What needs to be done |
Reproduce exactly the line that contains "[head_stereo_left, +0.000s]" and every line after it through the end of the records below, leaving out all pictures.

Records excerpted from a collection |
*** Block opens ***

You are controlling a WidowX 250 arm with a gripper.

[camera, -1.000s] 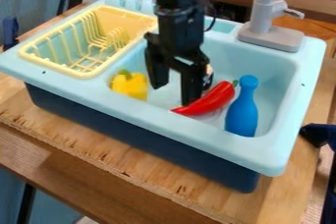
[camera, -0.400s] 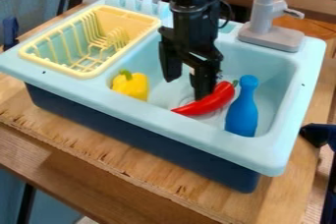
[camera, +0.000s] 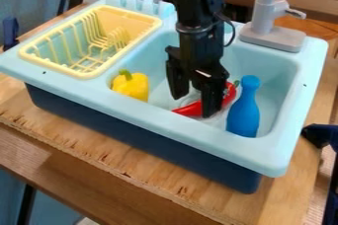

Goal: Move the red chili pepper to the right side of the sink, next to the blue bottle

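Gripper (camera: 195, 105), one, black: stood over the sink basin (camera: 267, 66), its fingers spread apart. Red chili pepper (camera: 190, 109), one: lay in the basin, partly behind one finger. Blue bottle-shaped toy (camera: 245, 109), one: leaned just beside the chili. Yellow pepper (camera: 131, 87), one: sat at the basin's other end, near the yellow dish rack (camera: 82, 75).

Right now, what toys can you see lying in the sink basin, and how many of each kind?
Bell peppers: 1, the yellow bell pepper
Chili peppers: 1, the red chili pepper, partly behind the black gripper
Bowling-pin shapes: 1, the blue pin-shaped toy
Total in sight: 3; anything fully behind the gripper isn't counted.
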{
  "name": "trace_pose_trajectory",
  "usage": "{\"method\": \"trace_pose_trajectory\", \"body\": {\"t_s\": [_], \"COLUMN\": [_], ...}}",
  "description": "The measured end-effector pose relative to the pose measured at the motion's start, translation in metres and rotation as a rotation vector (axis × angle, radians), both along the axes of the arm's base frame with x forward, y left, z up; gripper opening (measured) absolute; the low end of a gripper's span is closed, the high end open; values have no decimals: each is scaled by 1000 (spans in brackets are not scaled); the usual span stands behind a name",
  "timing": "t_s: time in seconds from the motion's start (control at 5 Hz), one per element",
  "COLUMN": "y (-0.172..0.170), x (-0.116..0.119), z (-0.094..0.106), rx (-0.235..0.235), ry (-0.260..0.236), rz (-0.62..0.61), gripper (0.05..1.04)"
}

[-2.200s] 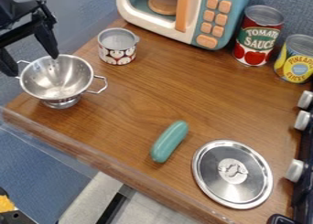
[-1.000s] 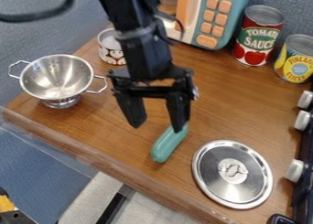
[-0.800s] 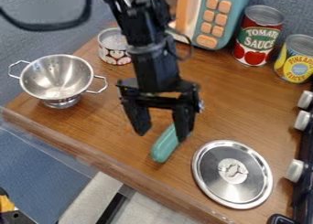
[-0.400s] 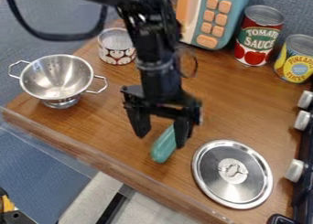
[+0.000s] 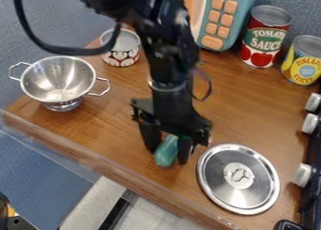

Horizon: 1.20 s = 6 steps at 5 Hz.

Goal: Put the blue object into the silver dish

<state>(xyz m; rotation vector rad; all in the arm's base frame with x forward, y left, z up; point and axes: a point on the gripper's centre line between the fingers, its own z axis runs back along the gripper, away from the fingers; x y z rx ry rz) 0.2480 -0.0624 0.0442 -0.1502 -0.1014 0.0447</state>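
The blue-green object (image 5: 166,154) lies near the near edge of the desk (image 5: 110,126), below the pincer (image 5: 167,157) and between its 2 fingers, which stand parted by slightly more than the object's width. The long axis runs obliquely away from that edge, so closure should act across it; finger contact cannot be determined. The silver colander (image 5: 58,81), presumably the dish, stands near the desk's left corner.
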Motion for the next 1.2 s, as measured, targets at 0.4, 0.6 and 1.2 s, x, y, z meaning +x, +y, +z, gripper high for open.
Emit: {"method": "trace_pose_trajectory", "body": {"t_s": [0.4, 0.6, 1.2], "y": [3, 9, 96], "x": [0, -3, -16], "z": [-4, -3, 69], "rx": [145, 142, -84], "ry": [-78, -77, -182], "rz": [27, 47, 387], "gripper": [407, 407, 406]}}
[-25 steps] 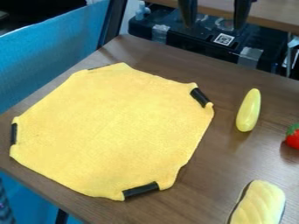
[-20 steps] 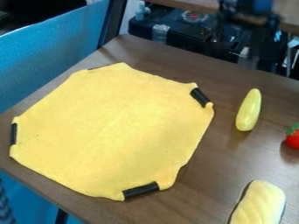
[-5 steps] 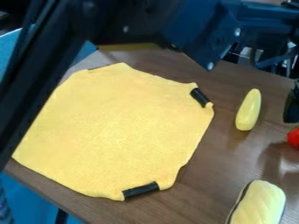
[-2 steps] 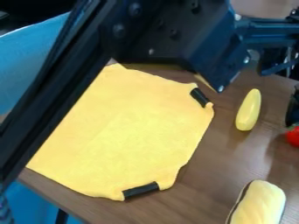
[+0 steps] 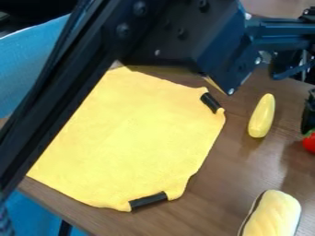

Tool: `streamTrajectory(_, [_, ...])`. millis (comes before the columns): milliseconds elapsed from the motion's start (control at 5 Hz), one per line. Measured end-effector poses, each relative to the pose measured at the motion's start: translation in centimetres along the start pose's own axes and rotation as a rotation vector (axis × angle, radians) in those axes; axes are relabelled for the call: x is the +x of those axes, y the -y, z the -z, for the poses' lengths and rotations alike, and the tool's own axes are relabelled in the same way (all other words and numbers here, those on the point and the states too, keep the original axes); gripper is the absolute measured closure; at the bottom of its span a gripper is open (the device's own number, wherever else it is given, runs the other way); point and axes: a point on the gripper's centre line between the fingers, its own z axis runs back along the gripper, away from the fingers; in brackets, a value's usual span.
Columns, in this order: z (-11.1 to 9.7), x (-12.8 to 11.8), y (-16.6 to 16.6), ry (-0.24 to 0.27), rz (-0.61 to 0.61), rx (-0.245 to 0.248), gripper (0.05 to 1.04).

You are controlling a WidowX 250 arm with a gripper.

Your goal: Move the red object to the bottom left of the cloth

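At the right edge of the camera view, the red object [image 5: 309,142], a round strawberry-like thing with a green top, lies on the table and is partly cut off. Directly above it hangs the gripper [image 5: 309,115], black and mostly beyond the view's edge; whether it touches the red object I cannot tell. The yellow cloth [image 5: 135,138] is spread flat on the left and middle of the table, with black strips at its corners. The arm covers its upper left part, and its left corner is hidden.
A yellow oblong object [image 5: 262,115] stands between the cloth and the gripper. A pale yellow, bread-like piece [image 5: 272,215] lies at the lower right. The brown table [image 5: 212,203] ends in a slanting edge at the lower left, with blue material beyond it.
The arm came in across the top and left of the view, and the gripper came down at the right edge to just above the red object. Cloth and yellow objects stayed put.
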Motion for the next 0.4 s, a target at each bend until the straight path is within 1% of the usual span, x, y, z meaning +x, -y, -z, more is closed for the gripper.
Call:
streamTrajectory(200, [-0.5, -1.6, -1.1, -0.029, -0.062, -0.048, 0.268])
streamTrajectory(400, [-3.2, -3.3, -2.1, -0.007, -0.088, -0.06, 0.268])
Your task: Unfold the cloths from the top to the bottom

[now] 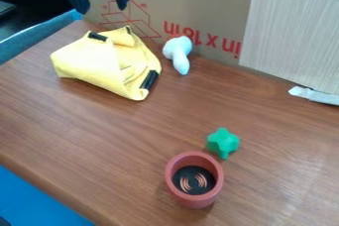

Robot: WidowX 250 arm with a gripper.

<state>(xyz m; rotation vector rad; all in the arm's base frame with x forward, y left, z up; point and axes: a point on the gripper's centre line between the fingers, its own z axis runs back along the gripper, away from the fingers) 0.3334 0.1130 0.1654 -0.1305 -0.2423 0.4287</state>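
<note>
Well, the gripper [102, 10] hangs empty at the upper left, its 2 fingers wide apart. The yellow cloth [92, 62] lies folded on the table [99, 126] near the cardboard [212, 7]. It looks soft, light and floppy; a pinch on its top edge, beside the upper black strip [97, 36], should hold.

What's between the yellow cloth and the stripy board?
A small white thing, fat at one end and thin at the other. The camera view shows it between the yellow cloth and the stripy board, nearer the cloth.
</note>
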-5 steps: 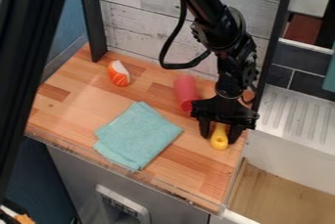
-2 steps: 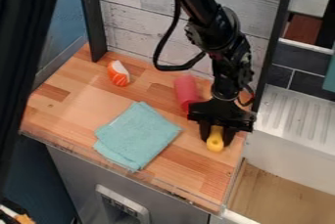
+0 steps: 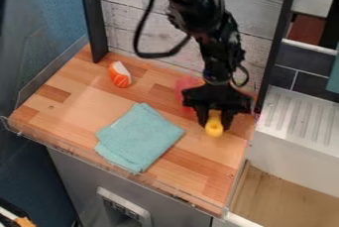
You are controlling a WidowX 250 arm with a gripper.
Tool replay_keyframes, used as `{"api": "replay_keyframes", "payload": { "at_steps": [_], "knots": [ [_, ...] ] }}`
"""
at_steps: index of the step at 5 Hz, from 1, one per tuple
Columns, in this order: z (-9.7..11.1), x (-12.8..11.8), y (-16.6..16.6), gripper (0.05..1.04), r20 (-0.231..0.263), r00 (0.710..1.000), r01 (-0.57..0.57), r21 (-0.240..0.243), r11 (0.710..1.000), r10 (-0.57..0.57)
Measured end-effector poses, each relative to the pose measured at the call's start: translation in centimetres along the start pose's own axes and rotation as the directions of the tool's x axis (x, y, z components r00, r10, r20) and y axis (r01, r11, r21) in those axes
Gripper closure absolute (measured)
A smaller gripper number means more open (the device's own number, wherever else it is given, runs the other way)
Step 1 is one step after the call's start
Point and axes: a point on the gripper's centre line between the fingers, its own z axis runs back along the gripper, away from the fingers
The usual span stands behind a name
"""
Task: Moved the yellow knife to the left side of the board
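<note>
At the right part of the wooden board [image 3: 205, 181], the black gripper [image 3: 214, 122] hangs down, shut on the yellow knife [image 3: 214, 128]. The knife's rounded yellow end with a small hole sticks out toward the board's front; the rest of it is hidden by the gripper. Whether the knife touches the board I cannot tell.
A folded teal cloth [image 3: 139, 137] lies mid-board, left of the gripper. Behind the gripper is a partly hidden red cylinder [image 3: 187, 83]. An orange-and-white piece [image 3: 120, 75] lies at the back left. The white sink [image 3: 291, 146] borders the right edge.
The gripper has closed in on the knife and moved left and toward the back, carrying the knife along. It now covers more of the red cylinder. The dark frame at the left has shifted out of view.
</note>
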Motion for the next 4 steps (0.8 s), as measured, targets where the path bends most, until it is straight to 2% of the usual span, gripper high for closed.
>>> {"api": "replay_keyframes", "payload": {
  "at_steps": [1,2,3,4],
  "knots": [
    [2.0,0.9,2.7,0.614,0.058,0.993,-0.105,0.018,0.994,0.104],
    [2.9,1.3,6.5,0.615,0.091,0.963,-0.260,0.063,0.964,0.253],
    [3.7,1.0,10.4,0.615,0.114,0.913,-0.403,0.083,0.912,0.393],
    [4.4,0.6,14.3,0.615,0.138,0.848,-0.525,0.090,0.847,0.511]
  ]
}}
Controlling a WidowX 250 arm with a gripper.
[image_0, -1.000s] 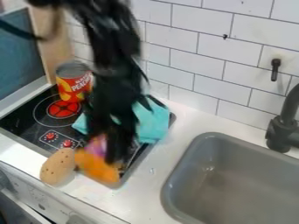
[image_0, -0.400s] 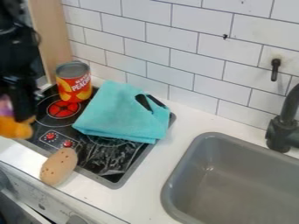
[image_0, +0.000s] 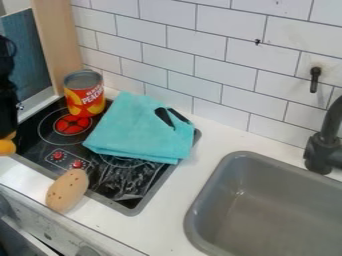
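Black gripper (image_0: 7, 131) at left edge, fingers pinching orange object (image_0: 7, 147), red can (image_0: 84, 101) upper left, teal cloth (image_0: 137, 131) left of centre

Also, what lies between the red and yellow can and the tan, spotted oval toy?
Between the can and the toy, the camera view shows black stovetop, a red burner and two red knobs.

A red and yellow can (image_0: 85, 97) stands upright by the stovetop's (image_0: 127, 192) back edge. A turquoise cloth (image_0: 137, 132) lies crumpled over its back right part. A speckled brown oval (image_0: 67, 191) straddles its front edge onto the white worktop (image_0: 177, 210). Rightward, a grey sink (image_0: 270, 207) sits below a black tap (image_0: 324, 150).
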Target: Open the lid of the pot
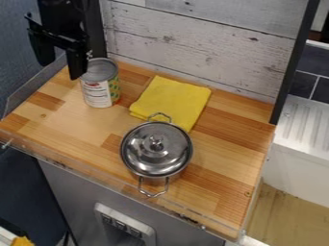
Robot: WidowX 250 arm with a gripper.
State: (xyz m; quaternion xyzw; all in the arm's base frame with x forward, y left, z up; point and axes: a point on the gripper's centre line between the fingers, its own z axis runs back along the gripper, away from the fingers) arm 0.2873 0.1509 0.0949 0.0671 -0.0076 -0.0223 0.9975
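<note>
Metal pot (151,179) on the wooden tabletop (221,158), around mid-view, toward the front edge. Shiny lid (145,156) sits on the pot, knob (156,141) up. Two wire loop handles: far handle (159,115) by the yellow cloth, near handle (153,193) toward the front edge. Folded yellow cloth (173,98) lies flat just behind the pot. Tin can (98,91) stands upright left of the cloth, gray top, patterned label. Black gripper (60,68) at upper left, hanging by the can, well apart from the pot; fingers spread wide, nothing held. One fingertip is right at the can's edge in view; can't tell if touching. Behind the tabletop: whitewashed plank wall (193,43). At right, white ridged counter (307,120) and dark tiles (303,85). Gray front panel (70,197) below the tabletop.
</note>
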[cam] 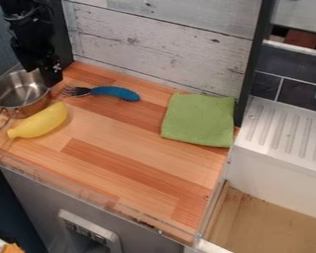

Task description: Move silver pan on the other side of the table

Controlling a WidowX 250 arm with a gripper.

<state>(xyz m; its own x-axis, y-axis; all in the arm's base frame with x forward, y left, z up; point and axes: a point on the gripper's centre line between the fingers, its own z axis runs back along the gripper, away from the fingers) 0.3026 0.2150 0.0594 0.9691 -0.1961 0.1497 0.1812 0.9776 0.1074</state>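
Gripper [43, 78] at edge of silver pan [18, 90]; banana [40, 121], cloth [199, 120] well apart.

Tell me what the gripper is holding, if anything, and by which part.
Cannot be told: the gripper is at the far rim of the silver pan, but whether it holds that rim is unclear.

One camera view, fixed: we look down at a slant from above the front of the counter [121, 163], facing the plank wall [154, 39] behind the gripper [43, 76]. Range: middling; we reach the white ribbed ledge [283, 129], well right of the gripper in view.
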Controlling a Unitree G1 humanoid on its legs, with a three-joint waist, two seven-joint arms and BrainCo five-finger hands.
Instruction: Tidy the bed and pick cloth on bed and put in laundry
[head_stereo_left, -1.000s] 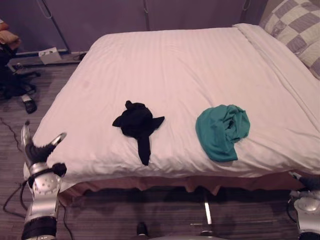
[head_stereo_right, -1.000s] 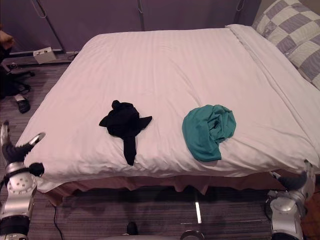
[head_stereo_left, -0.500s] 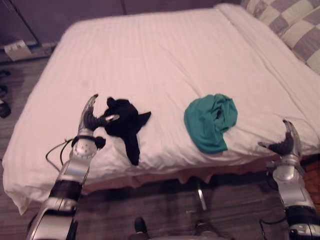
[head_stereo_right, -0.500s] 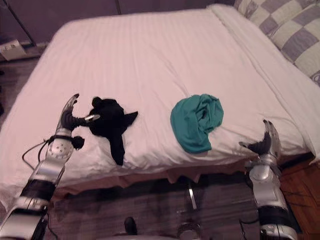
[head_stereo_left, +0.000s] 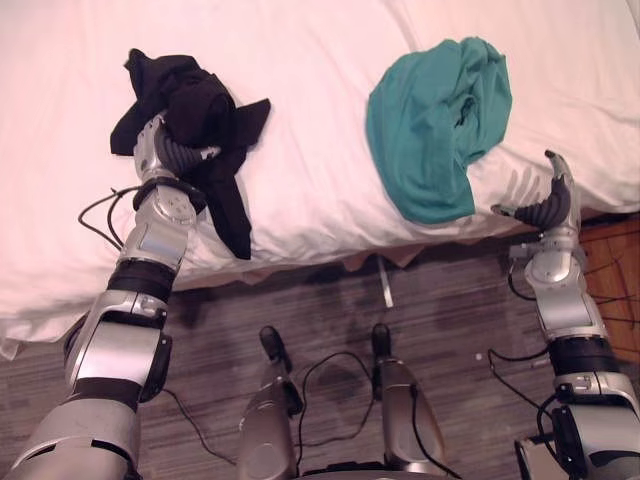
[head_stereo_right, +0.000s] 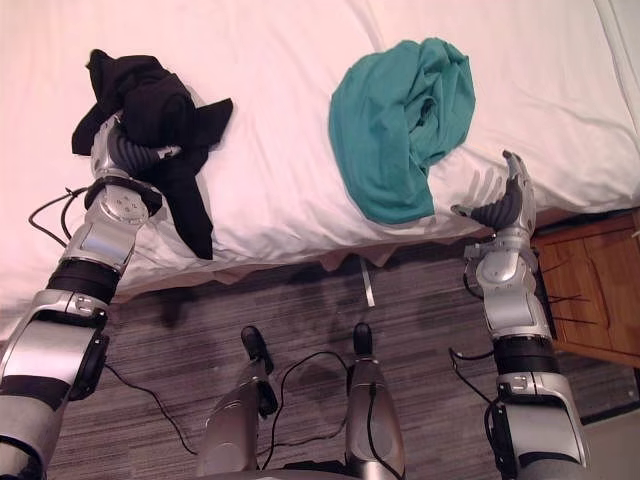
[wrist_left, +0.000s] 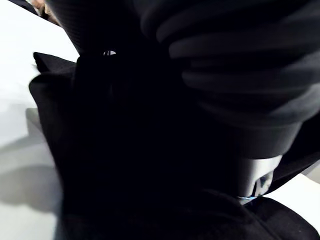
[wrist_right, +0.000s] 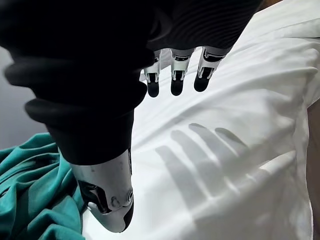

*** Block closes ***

Result |
[head_stereo_left, +0.000s] 
[head_stereo_right, +0.000s] 
[wrist_left, +0.000s] 
[wrist_right, +0.000s] 

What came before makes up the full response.